TASK PROMPT » Drop the images, then output the listing exactly.

RECORDED DATA »
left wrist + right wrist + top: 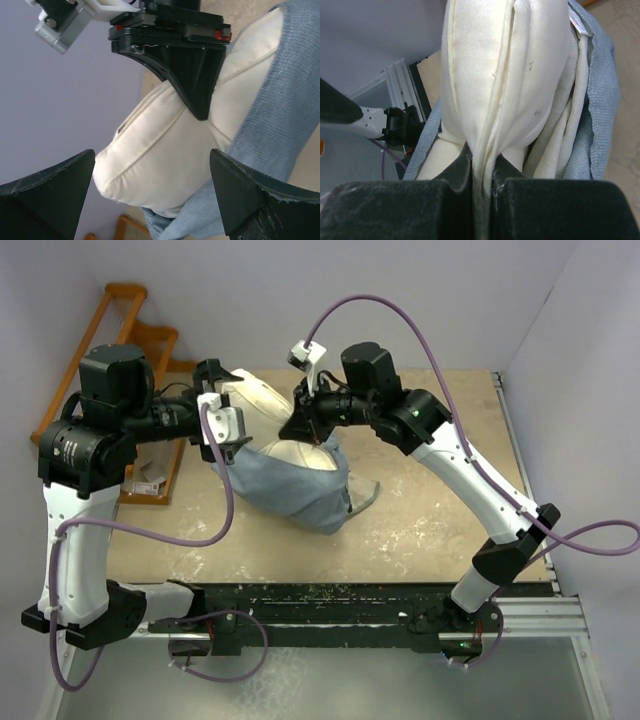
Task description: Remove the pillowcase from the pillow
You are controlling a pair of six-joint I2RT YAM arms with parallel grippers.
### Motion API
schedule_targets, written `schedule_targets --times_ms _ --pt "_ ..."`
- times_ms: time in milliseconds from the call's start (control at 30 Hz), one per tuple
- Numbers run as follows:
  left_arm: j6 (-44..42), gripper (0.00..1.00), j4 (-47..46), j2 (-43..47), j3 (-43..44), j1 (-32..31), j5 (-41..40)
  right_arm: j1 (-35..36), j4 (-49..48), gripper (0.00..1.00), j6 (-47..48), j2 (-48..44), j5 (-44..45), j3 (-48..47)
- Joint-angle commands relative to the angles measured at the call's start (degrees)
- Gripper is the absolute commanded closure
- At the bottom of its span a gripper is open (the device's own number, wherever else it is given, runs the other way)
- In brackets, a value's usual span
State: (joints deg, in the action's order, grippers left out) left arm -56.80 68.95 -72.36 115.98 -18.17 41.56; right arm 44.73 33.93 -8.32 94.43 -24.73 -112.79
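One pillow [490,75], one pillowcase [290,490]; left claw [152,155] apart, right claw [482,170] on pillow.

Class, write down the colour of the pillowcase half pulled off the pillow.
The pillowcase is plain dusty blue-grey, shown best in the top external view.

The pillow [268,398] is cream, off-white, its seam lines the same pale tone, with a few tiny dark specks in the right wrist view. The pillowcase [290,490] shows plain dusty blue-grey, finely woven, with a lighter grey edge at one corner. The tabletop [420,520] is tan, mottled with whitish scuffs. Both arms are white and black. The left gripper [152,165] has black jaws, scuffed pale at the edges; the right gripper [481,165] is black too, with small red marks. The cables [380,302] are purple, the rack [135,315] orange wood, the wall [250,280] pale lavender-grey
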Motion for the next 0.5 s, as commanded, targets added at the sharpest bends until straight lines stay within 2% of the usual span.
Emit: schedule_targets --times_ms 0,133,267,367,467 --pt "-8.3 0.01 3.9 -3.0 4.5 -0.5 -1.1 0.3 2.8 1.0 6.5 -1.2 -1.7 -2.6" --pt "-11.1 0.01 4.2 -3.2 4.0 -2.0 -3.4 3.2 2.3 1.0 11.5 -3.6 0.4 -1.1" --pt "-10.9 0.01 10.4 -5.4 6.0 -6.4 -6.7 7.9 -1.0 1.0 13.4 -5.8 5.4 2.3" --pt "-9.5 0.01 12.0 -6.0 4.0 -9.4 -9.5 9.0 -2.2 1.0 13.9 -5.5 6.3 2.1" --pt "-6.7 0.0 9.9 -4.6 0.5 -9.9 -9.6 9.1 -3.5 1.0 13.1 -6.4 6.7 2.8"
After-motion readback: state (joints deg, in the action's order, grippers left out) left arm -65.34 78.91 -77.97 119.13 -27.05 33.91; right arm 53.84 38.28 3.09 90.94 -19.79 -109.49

RESPONSE TO THE EXERCISE »
left wrist + right wrist + top: 
Task description: Remove the pillowcase from the pillow
You are controlling a pair of six-joint I2RT YAM arms with parallel grippers.
### Motion API
schedule_targets, written `schedule_targets --times_ms _ --pt "_ ..."`
- times_ms: time in milliseconds from the call's start (control at 30 Hz), one per tuple
- Numbers run as follows:
  left_arm: j6 (-44..42), gripper (0.00..1.00), j4 (-47..46), j2 (-43..47), j3 (-43..44), j1 (-32..31), j5 (-41..40)
  right_arm: j1 (-35..36), j4 (-49..48), gripper (0.00..1.00), j6 (-47..48), j2 (-48..44), j5 (-44..45), j3 (-48..47)
- Joint-angle commands relative to the angles measured at the call's start (degrees)
- Gripper is the absolute commanded closure
- At the bottom of its span a gripper is open (the device's own number, wherever else it is given, runs the other way)
- In brackets, a value's usual span
State: (joints deg, in the action's order, grippers left out) left arm -56.80 68.95 -72.36 115.98 -18.17 41.56; right arm 44.73 33.93 -8.32 94.43 -24.73 -112.79
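One pillow [490,75], one pillowcase [290,490]; left claw [152,155] apart, right claw [482,170] on pillow.

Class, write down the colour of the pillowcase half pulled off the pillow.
The pillowcase is plain dusty blue-grey, shown best in the top external view.

The pillow [268,398] is cream, off-white, its seam lines the same pale tone, with a few tiny dark specks in the right wrist view. The pillowcase [290,490] shows plain dusty blue-grey, finely woven, with a lighter grey edge at one corner. The tabletop [420,520] is tan, mottled with whitish scuffs. Both arms are white and black. The left gripper [152,165] has black jaws, scuffed pale at the edges; the right gripper [481,165] is black too, with small red marks. The cables [380,302] are purple, the rack [135,315] orange wood, the wall [250,280] pale lavender-grey
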Motion for the next 0.5 s, as commanded, targets added at the sharpest bends until straight lines stay within 2% of the usual span.
Emit: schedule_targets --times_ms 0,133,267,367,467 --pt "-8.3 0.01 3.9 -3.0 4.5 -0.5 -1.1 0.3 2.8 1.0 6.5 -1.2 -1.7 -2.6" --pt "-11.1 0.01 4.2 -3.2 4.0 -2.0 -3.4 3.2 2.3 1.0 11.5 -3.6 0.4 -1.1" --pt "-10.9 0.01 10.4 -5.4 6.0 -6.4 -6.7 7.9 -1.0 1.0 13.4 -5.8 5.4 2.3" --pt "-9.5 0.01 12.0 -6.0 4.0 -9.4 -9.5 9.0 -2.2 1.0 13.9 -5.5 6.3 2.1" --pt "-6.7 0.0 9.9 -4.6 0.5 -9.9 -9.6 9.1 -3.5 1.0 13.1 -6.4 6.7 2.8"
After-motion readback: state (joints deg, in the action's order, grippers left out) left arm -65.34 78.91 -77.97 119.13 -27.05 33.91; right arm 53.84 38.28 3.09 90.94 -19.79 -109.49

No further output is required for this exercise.